Ryan let a cold grin twist his mouth. “If that was the case, you’d already be there. And the deal is, me and my people go into the fortress ahead of you and yours. In case you got any traitors in your own nest.”

“Besides,” J.B. spoke up, “we’re without a doubt a lot better at skulking and chilling than you people. I never lived a day of my life in subjugation. Got a natural disinclination against the whole system.”

The word might have been big, but Ryan knew the Celts recognized it from the bright spots of anger that suddenly flamed their cheeks.

“You’re suggesting that none of us could keep up with you once you’re inside the Prince’s fortress,” Basil replied.

“Smart man,” Ryan commented to Cardamom. “Fireblast, you get a couple dozen more like him, you people might have stood a chance against the bastard Prince without us.”

Basil stepped toward Ryan, sliding his knife into the open, his face knotted in anger.

Ryan didn’t flinch. Before the big man could blink, he was staring down the barrel of the SIG-Sauer. “I figure I could put a round through your eye before you could make a move with that knife. Want to find out?”

“No.” Basil froze in place, but he breathed in great drafts, barely restraining himself.

“You’re one paranoid son of a bitch,” Ryan said. “I don’t blame you. But don’t be a triple stupe. Me and mine can do what you people have only been dreaming of doing for years.

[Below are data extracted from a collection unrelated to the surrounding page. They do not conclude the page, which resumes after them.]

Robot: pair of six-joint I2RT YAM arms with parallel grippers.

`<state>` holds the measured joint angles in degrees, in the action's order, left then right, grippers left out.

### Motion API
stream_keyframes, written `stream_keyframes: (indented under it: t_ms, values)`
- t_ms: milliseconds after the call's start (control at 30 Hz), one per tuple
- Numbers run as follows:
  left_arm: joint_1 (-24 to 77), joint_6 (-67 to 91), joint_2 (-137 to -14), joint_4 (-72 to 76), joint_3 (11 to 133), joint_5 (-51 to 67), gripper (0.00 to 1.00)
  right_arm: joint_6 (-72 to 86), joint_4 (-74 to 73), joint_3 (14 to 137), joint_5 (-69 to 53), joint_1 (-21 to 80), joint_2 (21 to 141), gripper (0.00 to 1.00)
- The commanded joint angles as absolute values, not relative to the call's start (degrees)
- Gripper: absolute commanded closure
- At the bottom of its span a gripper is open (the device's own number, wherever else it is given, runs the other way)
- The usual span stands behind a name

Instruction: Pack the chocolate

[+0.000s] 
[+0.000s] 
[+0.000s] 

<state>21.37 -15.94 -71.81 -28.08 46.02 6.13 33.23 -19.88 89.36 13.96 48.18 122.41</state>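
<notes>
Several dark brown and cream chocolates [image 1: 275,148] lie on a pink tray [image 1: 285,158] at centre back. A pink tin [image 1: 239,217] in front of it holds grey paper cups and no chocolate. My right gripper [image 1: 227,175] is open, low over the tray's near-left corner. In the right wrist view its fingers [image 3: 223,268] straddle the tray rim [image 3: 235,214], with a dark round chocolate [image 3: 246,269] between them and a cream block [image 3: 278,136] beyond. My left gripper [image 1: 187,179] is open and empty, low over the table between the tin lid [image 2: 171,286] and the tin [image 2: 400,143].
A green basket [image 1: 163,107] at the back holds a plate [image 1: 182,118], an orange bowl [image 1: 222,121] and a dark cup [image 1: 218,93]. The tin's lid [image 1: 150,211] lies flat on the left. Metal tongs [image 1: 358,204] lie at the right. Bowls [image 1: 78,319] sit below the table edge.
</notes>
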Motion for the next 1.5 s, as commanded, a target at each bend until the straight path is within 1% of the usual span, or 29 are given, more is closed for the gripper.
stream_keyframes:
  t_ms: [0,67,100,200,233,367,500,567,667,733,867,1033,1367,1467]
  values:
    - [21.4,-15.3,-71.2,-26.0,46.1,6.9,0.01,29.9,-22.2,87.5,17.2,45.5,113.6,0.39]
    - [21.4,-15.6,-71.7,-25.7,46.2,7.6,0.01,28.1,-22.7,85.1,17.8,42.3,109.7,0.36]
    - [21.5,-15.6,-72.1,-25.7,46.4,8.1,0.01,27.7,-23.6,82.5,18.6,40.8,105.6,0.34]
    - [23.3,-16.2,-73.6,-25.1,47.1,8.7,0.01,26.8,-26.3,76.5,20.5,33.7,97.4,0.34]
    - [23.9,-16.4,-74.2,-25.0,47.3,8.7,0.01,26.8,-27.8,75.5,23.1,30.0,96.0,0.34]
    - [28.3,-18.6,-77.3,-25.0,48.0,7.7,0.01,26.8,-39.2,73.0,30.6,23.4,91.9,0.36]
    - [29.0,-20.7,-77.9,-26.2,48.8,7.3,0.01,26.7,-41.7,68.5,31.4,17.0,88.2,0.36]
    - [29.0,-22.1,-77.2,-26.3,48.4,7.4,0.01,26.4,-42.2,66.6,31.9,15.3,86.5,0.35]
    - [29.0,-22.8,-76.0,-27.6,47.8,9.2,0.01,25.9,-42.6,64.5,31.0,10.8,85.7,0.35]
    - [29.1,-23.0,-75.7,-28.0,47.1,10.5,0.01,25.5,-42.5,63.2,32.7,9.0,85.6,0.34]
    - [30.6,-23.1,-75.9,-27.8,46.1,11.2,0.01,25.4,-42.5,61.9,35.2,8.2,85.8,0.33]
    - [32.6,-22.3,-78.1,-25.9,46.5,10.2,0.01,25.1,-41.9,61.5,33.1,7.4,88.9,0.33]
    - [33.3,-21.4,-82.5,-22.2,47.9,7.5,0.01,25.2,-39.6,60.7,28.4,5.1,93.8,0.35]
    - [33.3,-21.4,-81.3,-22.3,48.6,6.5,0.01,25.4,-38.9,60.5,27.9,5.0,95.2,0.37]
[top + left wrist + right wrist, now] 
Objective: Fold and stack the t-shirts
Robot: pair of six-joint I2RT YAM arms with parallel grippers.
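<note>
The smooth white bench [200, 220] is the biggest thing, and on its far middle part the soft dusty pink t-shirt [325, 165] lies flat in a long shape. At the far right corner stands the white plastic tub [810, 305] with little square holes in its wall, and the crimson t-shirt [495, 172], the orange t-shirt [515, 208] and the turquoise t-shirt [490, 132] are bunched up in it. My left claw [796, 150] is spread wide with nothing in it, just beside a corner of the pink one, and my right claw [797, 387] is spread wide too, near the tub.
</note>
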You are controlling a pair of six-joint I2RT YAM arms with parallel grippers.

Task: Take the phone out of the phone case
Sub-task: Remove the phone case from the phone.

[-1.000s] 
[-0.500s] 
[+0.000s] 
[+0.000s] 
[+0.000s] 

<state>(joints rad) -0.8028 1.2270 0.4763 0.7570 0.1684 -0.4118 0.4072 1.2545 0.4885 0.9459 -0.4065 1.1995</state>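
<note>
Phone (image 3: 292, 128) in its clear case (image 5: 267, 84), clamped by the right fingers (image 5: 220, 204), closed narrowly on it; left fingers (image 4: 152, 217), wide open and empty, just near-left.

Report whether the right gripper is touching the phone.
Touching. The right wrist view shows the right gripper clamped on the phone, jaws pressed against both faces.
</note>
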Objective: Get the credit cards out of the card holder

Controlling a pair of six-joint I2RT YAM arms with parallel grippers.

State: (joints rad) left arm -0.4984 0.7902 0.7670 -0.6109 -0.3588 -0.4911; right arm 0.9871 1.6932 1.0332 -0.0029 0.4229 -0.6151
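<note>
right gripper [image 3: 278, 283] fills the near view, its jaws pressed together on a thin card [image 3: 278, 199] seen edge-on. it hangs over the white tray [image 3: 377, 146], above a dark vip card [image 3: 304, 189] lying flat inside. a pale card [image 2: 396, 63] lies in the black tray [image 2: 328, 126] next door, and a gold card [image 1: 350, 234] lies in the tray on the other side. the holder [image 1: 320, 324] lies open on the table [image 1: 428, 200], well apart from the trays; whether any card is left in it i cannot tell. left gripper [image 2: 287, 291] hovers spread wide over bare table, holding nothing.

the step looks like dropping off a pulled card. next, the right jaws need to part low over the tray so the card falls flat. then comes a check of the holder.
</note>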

Or mebbe come closer to it than you ever would have. And we’re properly motivated. Mildred is one of us. We don’t leave our people behind. You understanding that?”

Reluctantly the big man nodded.

“How about you put the pig-sticker away and I’ll put the blaster away?” Ryan suggested.

Basil pushed the knife back into the sheath under his jacket. “You’re not an easy man to get along with. Or even like.”

“People tell me I got a rough side to me,” Ryan said agreeably, putting the blaster away. “But I always stick to what I say. So when I tell you I’m here for a piece of Boldt and to get my friend out, that’s how it is.”

Basil nodded.

“I figure we got enough problems with this Time of the Great Uprooting you people are concerned about,” Ryan said, “without adding to it.”

“You’re right.”

“I know it.” Ryan swept the four Celt men with his gaze. “Now, about that back way into Boldt’s fortress”

Chapter Twenty-Three

Mildred tried sleeping off and on, but it didn’t work. Her mind stayed busy, putting things together like how the plague would string a new line of death everywhere it touched. That was a recurring thought.

The guards had given her a feather-stuffed pillow and a thin blanket. She’d gotten to keep her clothes, but her weapons were gone. The temperature inside the Celt Prince’s fortress remained stable, so the blanket was more for modesty than for comfort.

Mildred glanced back through the bars set into the floor and ceiling and caught the guard staring at her, his mouth hanging open.

When the man saw she’d spotted him watching her, he hurriedly looked away.

Making herself grin instead of giving in to the sick feeling that knotted her stomach, Mildred kept staring at the man. She could tell that he felt her gaze upon him.

The cell was Spartan. Besides the cot built into the wall, the pillow and the blanket, it contained only a bucket that she could relieve herself in. So far she’d passed on that, but her bladder was protesting fiercely.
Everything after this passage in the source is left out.